As long as clueful users can disable it without trouble, I’m perfectly fine 
with it.  

> On Oct 30, 2023, at 6:00 PM, Owen DeLong via NANOG  wrote:
> 
> 
> 
>> On Oct 30, 2023, at 07:58, Livingood, Jason  
>> wrote:
>> 
>> On 10/27/23, 19:01, "NANOG on behalf of Owen DeLong wrote:
>> 
>>> If it’s such a reasonable default, why don’t any of the public resolvers 
>>> (e.g. 1.1.1.1, 8.8.8.8, 9.9.9.9, etc.) do so?
>>> DNS isn’t the right place to attack this, IMHO.
>> 
>> Are we sure that the filtering is done in the default view - I would suggest 
>> the user check to ensure they don't have a filtering service (e.g. parental 
>> controls/malware protection) turned on. In my **personal** opinion, the 
>> default view should have DNSSEC validation & no filtering; users can always 
>> optionally select additional protection services that might include 
>> DNS-based filtering as well as other mechanisms. 
>> 
>> JL
>> 
> 
> Looks like 9.9.9.9 is filtered but ONLY for actual verified security threats, 
> not spam, etc.
> If you want unfiltered, they offer 9.9.9.10.
> 
> Cloudflare offers two different filtered services, but 1.1.1.1 remains 
> unfiltered.
> 
> 1.1.1.2 is “No Malware”
> 1.1.1.3 is “No Malware or Adult Content”
> 
> So yes, apparently one (and only one) public resolver now filters by default.
> 
> I stand by my statement… It should be an opt-in choice, not a default.
> 
> Owen
>

Re: [EXTERNAL] Charter DNS servers returning malware filtered IP addresses

2023-10-30 Thread Owen DeLong via NANOG 



> On Oct 30, 2023, at 07:58, Livingood, Jason  
> wrote:
> 
> On 10/27/23, 19:01, "NANOG on behalf of Owen DeLong wrote:
> 
>> If it’s such a reasonable default, why don’t any of the public resolvers 
>> (e.g. 1.1.1.1, 8.8.8.8, 9.9.9.9, etc.) do so?
>> DNS isn’t the right place to attack this, IMHO.
> 
> Are we sure that the filtering is done in the default view - I would suggest 
> the user check to ensure they don't have a filtering service (e.g. parental 
> controls/malware protection) turned on. In my **personal** opinion, the 
> default view should have DNSSEC validation & no filtering; users can always 
> optionally select additional protection services that might include DNS-based 
> filtering as well as other mechanisms. 
> 
> JL
> 

Looks like 9.9.9.9 is filtered but ONLY for actual verified security threats, 
not spam, etc.
If you want unfiltered, they offer 9.9.9.10.
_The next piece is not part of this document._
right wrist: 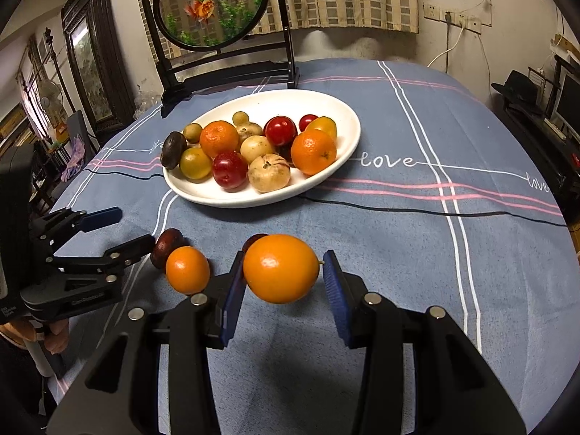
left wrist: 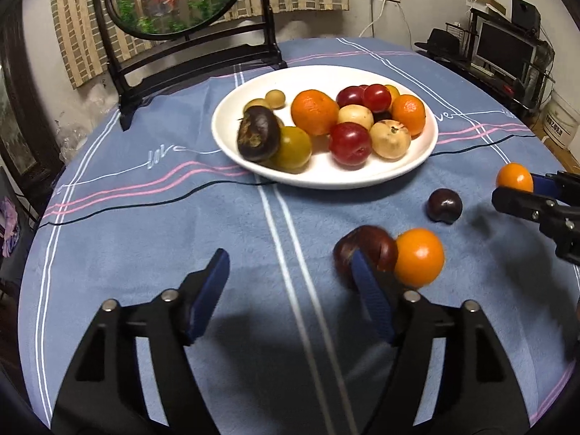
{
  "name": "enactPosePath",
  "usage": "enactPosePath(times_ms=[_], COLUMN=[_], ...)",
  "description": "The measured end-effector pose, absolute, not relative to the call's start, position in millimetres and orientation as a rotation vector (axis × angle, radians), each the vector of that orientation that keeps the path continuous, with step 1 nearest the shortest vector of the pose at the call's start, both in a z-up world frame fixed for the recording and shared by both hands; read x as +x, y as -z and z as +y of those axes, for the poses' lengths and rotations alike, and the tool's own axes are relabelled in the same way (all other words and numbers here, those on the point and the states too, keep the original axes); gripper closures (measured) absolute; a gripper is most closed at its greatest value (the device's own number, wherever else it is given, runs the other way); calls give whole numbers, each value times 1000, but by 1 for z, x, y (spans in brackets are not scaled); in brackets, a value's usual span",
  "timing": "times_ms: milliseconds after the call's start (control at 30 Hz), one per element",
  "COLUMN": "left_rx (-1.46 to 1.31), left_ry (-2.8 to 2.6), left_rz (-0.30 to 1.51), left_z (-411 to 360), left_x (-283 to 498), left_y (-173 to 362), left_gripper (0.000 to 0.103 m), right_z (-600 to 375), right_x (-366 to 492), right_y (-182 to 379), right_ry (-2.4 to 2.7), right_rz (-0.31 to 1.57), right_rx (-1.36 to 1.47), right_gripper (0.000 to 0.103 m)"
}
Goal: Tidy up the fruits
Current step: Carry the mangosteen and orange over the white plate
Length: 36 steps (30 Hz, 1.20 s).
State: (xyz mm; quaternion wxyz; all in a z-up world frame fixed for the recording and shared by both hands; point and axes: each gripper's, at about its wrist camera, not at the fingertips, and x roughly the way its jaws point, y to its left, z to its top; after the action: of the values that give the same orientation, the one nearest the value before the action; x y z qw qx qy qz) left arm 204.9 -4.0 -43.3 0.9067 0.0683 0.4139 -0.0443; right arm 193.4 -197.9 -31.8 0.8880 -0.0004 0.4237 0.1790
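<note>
Your right gripper (right wrist: 284, 272) clenches an orange (right wrist: 281, 268), barely pinched at its ends; it may slip. Your left gripper (left wrist: 290, 282) is released, one finger nudging the plum (left wrist: 366, 250), which may roll.

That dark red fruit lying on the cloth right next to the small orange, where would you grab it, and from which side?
Grip the dark red fruit across its round middle, coming from above. The small orange touches its right flank, so one finger should go on the near side and one on the far side, not left and right. The left hand-held gripper already stands open beside it with nothing between its fingers.
</note>
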Motion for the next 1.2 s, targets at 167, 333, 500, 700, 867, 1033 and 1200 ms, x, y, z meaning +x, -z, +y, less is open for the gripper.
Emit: enactPosePath(times_ms=[167,333,500,700,867,1033,1200], left_rx=[182,220,251,199,177,109,61], left_ry=[129,165,162,209,204,202,194], left_rz=[804,829,877,899,890,826,769], left_z=[-10,-25,-36,-37,-33,-20,-12], left_x=[186,187,206,226,223,216,224], left_y=[34,43,63,68,64,34,4], left_gripper=[16,15,17,62,63,63,63], right_z=[-199,-197,-197,-199,-197,-193,-181], right_x=[192,191,189,190,190,193,207], right_y=[32,30,27,28,28,21,3], right_ry=[-381,-390,-394,-388,-388,-393,-410], right_rz=[880,877,872,880,880,867,819], right_rx=[6,8,6,6,4,-8,-24], right_gripper=[60,60,60,60,60,60,60])
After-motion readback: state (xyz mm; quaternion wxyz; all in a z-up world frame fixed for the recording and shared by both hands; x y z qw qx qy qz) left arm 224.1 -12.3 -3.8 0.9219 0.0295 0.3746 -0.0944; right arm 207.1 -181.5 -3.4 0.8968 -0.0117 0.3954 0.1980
Cloudflare offers two different filtered services, but 1.1.1.1 remains 
unfiltered.

1.1.1.2 is “No Malware”
1.1.1.3 is “No Malware or Adult Content”

So yes, apparently one (and only one) public resolver now filters by default.

I stand by my statement… It should be an opt-in choice, not a default.

Owen

Re: [EXTERNAL] Charter DNS servers returning malware filtered IP addresses

2023-10-30 Thread Compton, Rich A 
No, Charter doesn't use those.  Charter runs its own anycasted recursive 
nameservers.

On 10/30/23, 2:46 PM, "NANOG on behalf of Livingood, Jason via NANOG" 
mailto:charter@nanog.org> on behalf of nanog@nanog.org 
> wrote:


CAUTION: The e-mail below is from an external source. Please exercise caution 
before opening attachments, clicking links, or following guidance.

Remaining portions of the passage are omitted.